*** Opening Records to process ***

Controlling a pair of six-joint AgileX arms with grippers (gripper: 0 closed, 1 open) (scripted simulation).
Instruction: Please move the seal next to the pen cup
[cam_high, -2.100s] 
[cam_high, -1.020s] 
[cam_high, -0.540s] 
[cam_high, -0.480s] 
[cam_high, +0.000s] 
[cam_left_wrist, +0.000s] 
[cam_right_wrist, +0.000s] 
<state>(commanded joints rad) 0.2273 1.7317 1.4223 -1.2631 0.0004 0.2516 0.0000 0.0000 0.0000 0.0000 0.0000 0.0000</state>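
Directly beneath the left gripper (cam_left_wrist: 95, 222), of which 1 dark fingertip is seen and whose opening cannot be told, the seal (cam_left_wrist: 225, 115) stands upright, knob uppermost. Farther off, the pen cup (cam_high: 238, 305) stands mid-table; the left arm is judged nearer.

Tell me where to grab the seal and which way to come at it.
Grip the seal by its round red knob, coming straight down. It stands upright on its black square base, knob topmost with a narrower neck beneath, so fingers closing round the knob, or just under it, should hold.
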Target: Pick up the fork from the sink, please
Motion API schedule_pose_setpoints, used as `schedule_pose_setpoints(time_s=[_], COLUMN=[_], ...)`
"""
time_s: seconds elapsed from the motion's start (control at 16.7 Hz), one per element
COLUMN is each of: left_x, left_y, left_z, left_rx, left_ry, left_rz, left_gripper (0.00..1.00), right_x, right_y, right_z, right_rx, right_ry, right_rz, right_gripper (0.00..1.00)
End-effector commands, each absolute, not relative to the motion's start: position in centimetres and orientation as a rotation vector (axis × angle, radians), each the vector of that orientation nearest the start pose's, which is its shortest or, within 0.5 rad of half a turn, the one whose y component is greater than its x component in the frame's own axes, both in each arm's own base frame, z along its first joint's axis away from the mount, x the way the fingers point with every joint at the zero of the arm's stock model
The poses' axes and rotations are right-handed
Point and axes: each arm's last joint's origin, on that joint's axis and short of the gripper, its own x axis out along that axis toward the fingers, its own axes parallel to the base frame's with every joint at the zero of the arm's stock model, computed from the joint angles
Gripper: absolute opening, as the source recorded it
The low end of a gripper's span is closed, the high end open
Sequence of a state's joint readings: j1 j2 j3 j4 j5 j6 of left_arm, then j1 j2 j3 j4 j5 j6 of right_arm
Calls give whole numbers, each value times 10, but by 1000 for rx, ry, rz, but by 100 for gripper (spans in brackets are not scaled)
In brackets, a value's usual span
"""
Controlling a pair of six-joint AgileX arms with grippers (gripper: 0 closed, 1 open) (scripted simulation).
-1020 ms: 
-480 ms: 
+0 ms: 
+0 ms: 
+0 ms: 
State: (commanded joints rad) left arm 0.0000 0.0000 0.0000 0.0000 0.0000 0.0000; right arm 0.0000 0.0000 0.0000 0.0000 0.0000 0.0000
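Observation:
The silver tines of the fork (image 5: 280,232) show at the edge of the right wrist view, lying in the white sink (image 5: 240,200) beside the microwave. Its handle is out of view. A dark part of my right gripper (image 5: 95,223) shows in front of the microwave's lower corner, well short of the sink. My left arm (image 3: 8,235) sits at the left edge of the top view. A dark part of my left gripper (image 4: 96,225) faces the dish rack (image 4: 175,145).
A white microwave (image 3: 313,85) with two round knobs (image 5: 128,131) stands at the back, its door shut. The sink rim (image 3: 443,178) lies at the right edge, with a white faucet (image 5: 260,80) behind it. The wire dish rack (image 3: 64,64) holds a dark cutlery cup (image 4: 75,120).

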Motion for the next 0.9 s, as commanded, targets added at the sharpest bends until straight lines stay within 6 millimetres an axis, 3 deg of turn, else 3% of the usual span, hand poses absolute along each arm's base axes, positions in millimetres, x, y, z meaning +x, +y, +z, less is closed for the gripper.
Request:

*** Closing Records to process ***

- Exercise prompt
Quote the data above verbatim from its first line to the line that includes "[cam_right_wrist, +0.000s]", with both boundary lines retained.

- Exercise result
Controlling a pair of six-joint AgileX arms with grippers (gripper: 0 closed, 1 open) (scripted simulation).
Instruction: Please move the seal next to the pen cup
[cam_high, -2.100s] 
[cam_high, -1.020s] 
[cam_high, -0.540s] 
[cam_high, -0.480s] 
[cam_high, +0.000s] 
[cam_left_wrist, +0.000s] 
[cam_right_wrist, +0.000s] 

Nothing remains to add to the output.